12 Februari 2019
Komisi Pemilihan Umum mengatakan bahwa anggota keluarga kerajaan harus “di atas politik” dan oleh karena itu tidak boleh “memegang jabatan politik apa pun”.
Komisi Pemilihan Umum Thailand jelas memiliki putri keluar dari pemilu bulan depan, karena ketidakpastian masih membayangi nasib partai politik yang mencoba mencalonkan dia sebagai calon perdana menteri.
Nama dari Putri Ubolratana Rajakanya, kakak perempuan Raja Maha Vajiralongkorn, tidak dimasukkan dalam daftar calon perdana menteri yang dirilis komisi pada Senin (11 Februari). Ada 69 nama, termasuk Perdana Menteri saat ini Prayut Chan-o-cha, dalam daftar tersebut.
“Semua anggota keluarga kerajaan harus mematuhi prinsip politik tinggi dan netralitas politik,” katanya dalam sebuah pernyataan.
Berdasarkan undang-undang pemilu baru yang diperkenalkan setelah kudeta militer pada tahun 2014, partai politik harus menyerahkan nama kandidat yang ingin mereka ajukan sebagai perdana menteri.
Warga Thailand dikejutkan pada Jumat pekan lalu setelah putri berusia 67 tahun itu diumumkan sebagai calon presiden Pesta Bagan Raksa Thailand, sebuah partai berusia tiga bulan yang terkait dengan buronan mantan perdana menteri Thaksin Shinawatra.
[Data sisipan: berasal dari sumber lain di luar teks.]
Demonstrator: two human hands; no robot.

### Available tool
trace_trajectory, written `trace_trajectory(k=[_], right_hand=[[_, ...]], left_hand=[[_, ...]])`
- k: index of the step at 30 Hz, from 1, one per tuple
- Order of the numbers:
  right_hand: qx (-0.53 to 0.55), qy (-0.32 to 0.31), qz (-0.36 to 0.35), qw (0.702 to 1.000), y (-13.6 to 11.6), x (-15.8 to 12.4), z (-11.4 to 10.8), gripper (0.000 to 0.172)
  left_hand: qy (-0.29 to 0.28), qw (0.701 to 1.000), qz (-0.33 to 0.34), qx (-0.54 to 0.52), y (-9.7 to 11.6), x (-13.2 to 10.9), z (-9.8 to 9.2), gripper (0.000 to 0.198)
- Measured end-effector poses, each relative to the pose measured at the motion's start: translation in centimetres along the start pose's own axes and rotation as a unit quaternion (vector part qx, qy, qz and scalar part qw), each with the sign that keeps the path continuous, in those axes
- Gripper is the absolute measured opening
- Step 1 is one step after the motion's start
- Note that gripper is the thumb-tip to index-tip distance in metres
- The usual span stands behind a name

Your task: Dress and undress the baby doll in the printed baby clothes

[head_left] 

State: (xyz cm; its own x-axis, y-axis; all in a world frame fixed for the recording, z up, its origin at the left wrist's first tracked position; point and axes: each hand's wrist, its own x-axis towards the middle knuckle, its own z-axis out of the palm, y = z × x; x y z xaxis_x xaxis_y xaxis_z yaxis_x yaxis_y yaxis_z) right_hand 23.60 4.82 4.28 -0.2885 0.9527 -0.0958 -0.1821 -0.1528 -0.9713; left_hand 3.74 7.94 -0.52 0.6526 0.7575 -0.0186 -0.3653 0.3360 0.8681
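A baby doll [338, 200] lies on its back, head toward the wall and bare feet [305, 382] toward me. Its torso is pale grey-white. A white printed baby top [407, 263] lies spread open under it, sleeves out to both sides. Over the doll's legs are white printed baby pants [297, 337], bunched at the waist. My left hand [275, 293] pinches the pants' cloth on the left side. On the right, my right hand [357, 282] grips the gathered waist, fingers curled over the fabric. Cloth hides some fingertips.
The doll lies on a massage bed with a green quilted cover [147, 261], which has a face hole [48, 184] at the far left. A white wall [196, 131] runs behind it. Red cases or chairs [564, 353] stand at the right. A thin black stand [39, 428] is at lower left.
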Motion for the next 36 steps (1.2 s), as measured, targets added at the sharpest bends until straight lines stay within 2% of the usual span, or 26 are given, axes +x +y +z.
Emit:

Thai Raksa Chart adalah partai sempalan dari Partai Pheu Thai, yang memenangkan pemilu terakhir pada tahun 2011 tetapi digulingkan oleh militer pada tahun 2014.
Meskipun ia melepaskan gelarnya pada tahun 1972, dan terkadang menyebut dirinya sebagai “rakyat jelata”, Putri Ubolratana “mempertahankan statusnya sebagai anggota keluarga kerajaan Chakri”.pernyataan Raja Maha Vajiralongkorndirilis Jumat (8 Februari) malam lalu, tegasnya.
“Setiap upaya untuk melibatkan anggota keluarga kerajaan tingkat tinggi dalam proses politik, dengan cara apa pun, berarti melanggar tradisi kerajaan kuno, adat istiadat, dan budaya nasional. Tindakan seperti itu patut dianggap sebagai pelanggaran dan sangat tidak pantas,” imbuhnya.
Aktivis politik Srisuwan Janya, yang mengepalai Asosiasi Perlindungan Konstitusi, mengajukan petisi ke Komisi Pemilihan Umum pada hari Senin untuk membubarkan Thai Raksa Chart, dengan mengatakan tindakannya melanggar undang-undang pemilu.
Jika terbukti melanggar hukum, partai tersebut dapat dibubarkan dan pengurusnya dilarang berpolitik. Hal ini akan mengganggu strateginya dalam membantu Pheu Thai meraih sebanyak mungkin kursi parlemen dan menghindari sistem pasca-kenegaraan yang dimaksudkan untuk membatasi jumlah kursi yang dapat dimenangkan oleh partai besar seperti Pheu Thai.
Hal ini juga akan menempatkan mantan panglima militer Prayut – yang mencalonkan diri dari Partai Palang Pracharath – dalam posisi yang lebih baik untuk kembali sebagai perdana menteri setelah pemilu.
Thai Raksa Chart, yang tidak menonjolkan diri sepanjang akhir pekan, membatalkan pertemuan dan konferensi pers pada hari Senin. Banyak anggota eksekutif utamanya tidak hadir di kantor pusat partainya di Bangkok.
Sutisa Prathumkul, anggota panitia seleksi kandidat partai tersebut, mengatakan kepada The Straits Times: “Itu adalah pemberitahuan pada menit-menit terakhir dan begitu banyak manajer yang tidak bisa datang tepat waktu. Jadi kami menunda pertemuan tersebut sampai pemberitahuan lebih lanjut.”
Sabtu lalu (9 Februari) partai tersebut mengeluarkan pernyataan yang menyatakan akan menuruti keinginan Raja. Pada hari itu, Putri Ubolratana berterima kasih kepada masyarakat atas dukungan mereka melalui pesan Instagram, dengan menulis: “Saya ingin melihat Thailand maju agar dikagumi dan diterima oleh komunitas internasional.”
Negara ini telah terpecah belah selama lebih dari satu dekade, dilanda persaingan sengit antara faksi pro-royalis dan kelompok yang terkait dengan Thaksin, seorang taipan miliarder yang membalikkan politik patronase tradisional ketika ia berkuasa pada tahun 2001.